The Passion Myth
It’s been almost three years since I left my corporate job. And I still haven’t figured out what I want to do when I grow up (other than the defiant response “well, I just don’t want to grow up!”). I’ve spent endless hours visioning, removing blocks, working through books and homework from a coach (or two) trying to figure out what my purpose is and find my passion. It’s been fun, with some painful detours, and I’ve learned a lot about myself. I didn’t find my purpose, nor my passion, and my vision sits there on the internet somewhere.
The skeptical part of my brain took a while to get through the popular strategies to point out that maybe there was something amiss here. Maybe it wasn’t that I haven’t tried hard enough. That I haven’t found the right book, coach, exercise. That I lack focus. That my friends aren’t supportive enough. That if only I lived in community, things would be so much easier to implement. Oh, I am so lonely! Why doesn’t anyone support me?!?
I don’t know why it took me so long to see the similarity of this with another myth that I (and many others) are working to debunk: The Soulmate Myth. The idea that there is one person out there who will complete us and we’ll live happily ever after. Actually, this is really a myth cluster. It starts with the myth that we are incomplete just the way we are, that we have to find someone to complete us. And then there is the myth that there is such a person out there, that “all” we have to do is find him or her. Finally, if this happens, we are promised eternal happiness.
Well, you can probably tell from my snarky choice of words that I don’t believe in any of that: Neither that we are incomplete unless coupled nor that there is a perfect mate nor that there is such a thing as eternal happiness. And, of course, I can back that up with evidence (or rather point you to the person who has devoted her life to presenting that evidence).
And yet, I believed that there is one passion/purpose out there that I just needed to find and then I’d be eternally happy! There are people out there who are living this (just like there are people out there who are living the soulmate myth)! Of course, on closer inspection we notice that it’s not quite as idyllic. The most important thing we uncover on closer inspection, is that these people stumbled onto their passion/purpose. They didn’t spent years trying to find it.

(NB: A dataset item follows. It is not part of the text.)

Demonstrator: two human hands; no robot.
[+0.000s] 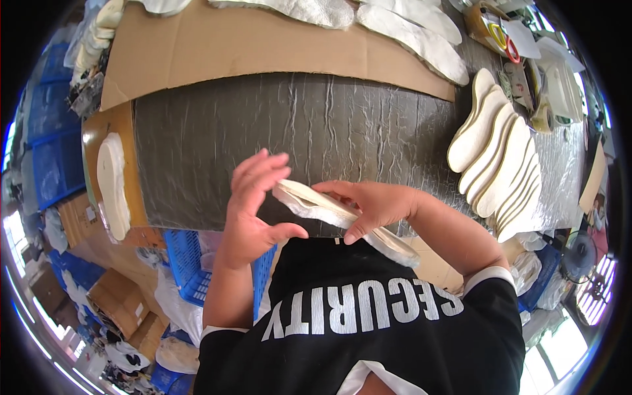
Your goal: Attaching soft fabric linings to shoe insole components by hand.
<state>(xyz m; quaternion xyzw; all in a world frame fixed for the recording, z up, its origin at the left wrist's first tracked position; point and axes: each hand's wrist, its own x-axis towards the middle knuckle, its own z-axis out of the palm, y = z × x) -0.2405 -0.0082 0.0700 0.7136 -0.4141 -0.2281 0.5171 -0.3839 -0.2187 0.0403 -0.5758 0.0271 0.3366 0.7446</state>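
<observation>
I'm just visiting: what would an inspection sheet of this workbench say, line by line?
Surface: grey crinkled sheet over the bench, a brown cardboard sheet at its far edge.
Job's things: one white insole held between both hands.
Clutter: a fanned row of white insoles at right; a single insole at left; scissors far right.
Grippers: left hand touches the insole's end with open fingers; right hand grips its middle.
Cables: nothing seen.
Surroundings: blue crates and cardboard boxes on the floor.
</observation>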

What happens if we apply this analysis to the passion myth? It turns out to be a myth cluster, too. First, there is an assumption that we are somehow incomplete or deficient, a failure really, when we don’t have a passion. Maybe because we have lots of things that we enjoy or we have serial passions – we loose interest in something after a while and get excited about something new. That is not the way we’re supposed to live, according to this myth. We are supposed to be married to one person for life, oh, wait, we’re supposed to have a passion for life and only one. This ties in with the second myth as well: That there is ONE thing that will fire us up, one perfect passion, one purpose. And somehow we were born with this, which is a claim that has always puzzled me because it raises the question: Who or what put it in us? A question that is too religious/spiritual for this atheist (I explored this more here).

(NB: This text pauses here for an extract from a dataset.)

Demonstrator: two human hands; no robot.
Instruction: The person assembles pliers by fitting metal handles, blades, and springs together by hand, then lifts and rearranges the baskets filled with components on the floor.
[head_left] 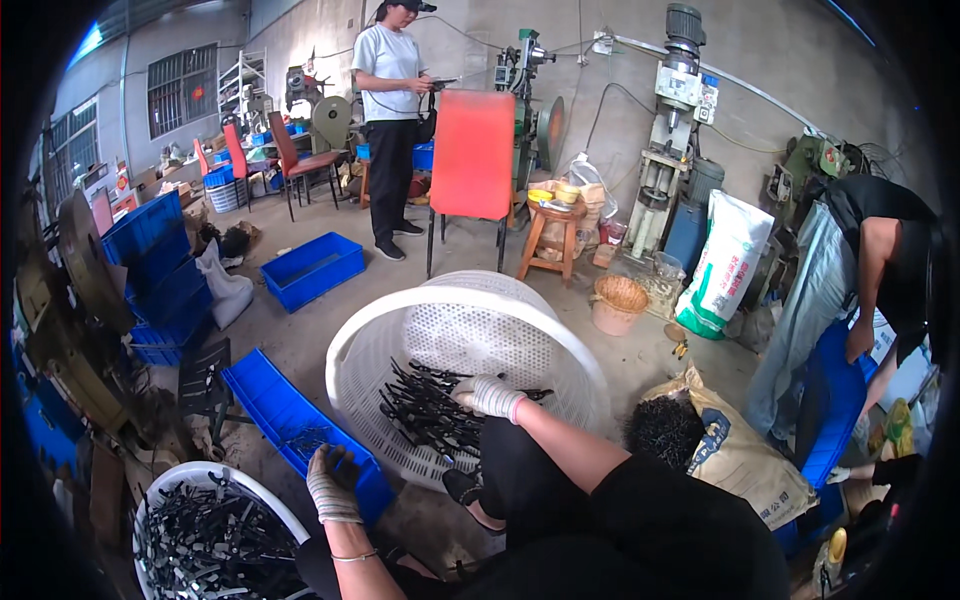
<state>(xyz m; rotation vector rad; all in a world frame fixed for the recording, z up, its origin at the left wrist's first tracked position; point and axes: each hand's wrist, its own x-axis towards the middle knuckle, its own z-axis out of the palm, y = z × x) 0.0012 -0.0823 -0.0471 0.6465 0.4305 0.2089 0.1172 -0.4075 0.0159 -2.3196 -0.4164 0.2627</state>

So, maybe just like there is no soulmate out there, just like we are perfectly lovable no matter what our coupled relationship status, maybe there is no passion out there and we can live a perfectly happy life without pursuing one. Just like I started to invest more time and energy in my friendships, I can invest more time and energy in the topics that I find interesting. And just like friendships change and evolve – and sometimes end – our interests change and evolve. That does not mean there is something wrong with us or we haven’t spent enough time unearthing our passion. It simply means that everything in life changes.

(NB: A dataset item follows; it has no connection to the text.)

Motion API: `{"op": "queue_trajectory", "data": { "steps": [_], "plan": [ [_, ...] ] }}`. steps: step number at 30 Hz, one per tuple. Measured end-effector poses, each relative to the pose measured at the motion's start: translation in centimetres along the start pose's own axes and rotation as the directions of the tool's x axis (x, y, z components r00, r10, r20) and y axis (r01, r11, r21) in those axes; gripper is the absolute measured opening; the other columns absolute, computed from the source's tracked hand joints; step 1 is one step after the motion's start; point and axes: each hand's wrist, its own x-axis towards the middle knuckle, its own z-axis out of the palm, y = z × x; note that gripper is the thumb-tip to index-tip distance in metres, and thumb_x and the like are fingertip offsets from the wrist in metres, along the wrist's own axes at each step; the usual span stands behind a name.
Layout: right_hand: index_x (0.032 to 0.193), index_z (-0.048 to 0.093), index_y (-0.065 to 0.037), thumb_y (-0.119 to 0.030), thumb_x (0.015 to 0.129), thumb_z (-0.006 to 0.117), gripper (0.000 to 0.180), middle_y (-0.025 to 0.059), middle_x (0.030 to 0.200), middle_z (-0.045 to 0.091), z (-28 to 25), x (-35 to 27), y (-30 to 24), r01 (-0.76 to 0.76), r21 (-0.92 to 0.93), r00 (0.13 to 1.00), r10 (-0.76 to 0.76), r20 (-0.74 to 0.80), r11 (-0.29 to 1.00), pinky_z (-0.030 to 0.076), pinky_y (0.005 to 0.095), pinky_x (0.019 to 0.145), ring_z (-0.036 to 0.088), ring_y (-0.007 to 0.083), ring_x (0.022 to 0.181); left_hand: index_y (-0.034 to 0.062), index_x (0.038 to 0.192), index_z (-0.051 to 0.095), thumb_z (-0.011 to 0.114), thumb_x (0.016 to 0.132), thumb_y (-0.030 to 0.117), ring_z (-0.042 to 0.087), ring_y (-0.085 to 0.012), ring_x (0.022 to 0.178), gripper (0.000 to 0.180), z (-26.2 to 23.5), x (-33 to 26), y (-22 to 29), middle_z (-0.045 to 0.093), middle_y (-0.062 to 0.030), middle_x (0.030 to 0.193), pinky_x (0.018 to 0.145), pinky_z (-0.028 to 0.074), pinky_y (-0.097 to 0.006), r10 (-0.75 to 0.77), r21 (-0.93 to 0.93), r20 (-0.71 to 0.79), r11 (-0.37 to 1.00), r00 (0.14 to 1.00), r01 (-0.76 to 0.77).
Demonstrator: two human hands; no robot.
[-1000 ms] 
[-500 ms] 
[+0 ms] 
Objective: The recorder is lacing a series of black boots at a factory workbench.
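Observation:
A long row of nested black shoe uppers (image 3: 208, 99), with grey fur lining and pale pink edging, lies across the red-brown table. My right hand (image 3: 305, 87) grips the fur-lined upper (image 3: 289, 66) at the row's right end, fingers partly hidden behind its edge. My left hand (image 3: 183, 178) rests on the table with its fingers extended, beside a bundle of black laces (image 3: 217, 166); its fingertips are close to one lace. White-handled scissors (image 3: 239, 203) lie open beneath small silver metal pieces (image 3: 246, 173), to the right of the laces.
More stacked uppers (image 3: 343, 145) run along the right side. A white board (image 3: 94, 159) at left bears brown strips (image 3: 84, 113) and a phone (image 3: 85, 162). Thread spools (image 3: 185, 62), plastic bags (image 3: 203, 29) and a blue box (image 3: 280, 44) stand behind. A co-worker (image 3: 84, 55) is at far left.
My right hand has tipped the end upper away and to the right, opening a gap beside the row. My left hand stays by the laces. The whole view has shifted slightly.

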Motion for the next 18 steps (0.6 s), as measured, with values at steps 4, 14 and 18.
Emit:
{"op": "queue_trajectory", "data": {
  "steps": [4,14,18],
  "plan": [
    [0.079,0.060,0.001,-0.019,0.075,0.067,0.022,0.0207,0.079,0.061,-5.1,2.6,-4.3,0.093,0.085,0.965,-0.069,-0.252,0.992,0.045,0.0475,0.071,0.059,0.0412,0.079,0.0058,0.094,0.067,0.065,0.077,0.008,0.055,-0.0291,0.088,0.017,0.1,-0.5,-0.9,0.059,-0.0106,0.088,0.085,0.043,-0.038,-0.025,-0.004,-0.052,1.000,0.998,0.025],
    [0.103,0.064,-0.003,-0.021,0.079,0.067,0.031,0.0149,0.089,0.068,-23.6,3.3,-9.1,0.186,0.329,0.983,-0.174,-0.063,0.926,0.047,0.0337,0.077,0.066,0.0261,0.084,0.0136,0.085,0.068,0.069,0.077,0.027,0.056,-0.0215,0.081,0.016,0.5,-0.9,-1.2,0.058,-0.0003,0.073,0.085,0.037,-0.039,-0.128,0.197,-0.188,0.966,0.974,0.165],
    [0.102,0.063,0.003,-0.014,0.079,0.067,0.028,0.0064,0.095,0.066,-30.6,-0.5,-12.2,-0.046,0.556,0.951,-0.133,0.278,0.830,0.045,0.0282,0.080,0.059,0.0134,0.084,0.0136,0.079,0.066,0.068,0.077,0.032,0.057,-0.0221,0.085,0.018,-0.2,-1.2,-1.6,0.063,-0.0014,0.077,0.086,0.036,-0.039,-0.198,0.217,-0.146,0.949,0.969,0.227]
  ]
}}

Thanks for this really insightful post, I think what you say makes a lot of sense. I haven’t found my “passion” in life either …
oh, dear, this brings up a lot of ‘stuff’ for me…../like, in our still dominantly patriarchal culture, male-type strengths are still stressed, such as the male brain tendency to focus more intensely on one or few issues at a time, differing from female brain function which spreads itself over more issues at once…….logic has it that neither way is ‘better’, but the balance of the two ways needs to become much more prominent and respected than it is now……..
Wow! Thanks for pointing this out, Shula! I hadn’t even made the connection between “lack of focus” and patriarchal values… It reminded me of an experiment that seem to indicate that girl’s brains can multitask more easily than boy’s brains – at least in terms of being able to cook a meal using multiple pots (I think that’s what they did in the experiment… It’s been a while since I watched it…)
reading this blog has inspired this analysis: in a civilization that has lost the greatest passion of all -THE ART OF LIVING TRULY – we are left to find some artificial and limiting VOCATION instead…..and our very humanity gets distorted in that sad process !!
And what I find saddest of all is that this is even infiltrating “alternative” approaches, which after just a bit of scratching turn out to not be that alternative after all because they still rest on the main premise of our civilization: There is only one right way to live. (This myth, btw, is something that Daniel Quinn exposes in his books).
ah, yes, and how frightening and awkward the concept of CHANGE is in our culture……and how hard to take in the reality that there are many many more questions than answers in our real world.
……and how endless contradictions keep haunting our thoughts because we have been duped with fossillized belief-systems that insist there is ONE TRUTH, ONE GOD-(male, of course), and ONE RIGHT WAY TO BE…………whew, so many sacred cows imposing rediculous burdens on our relationships.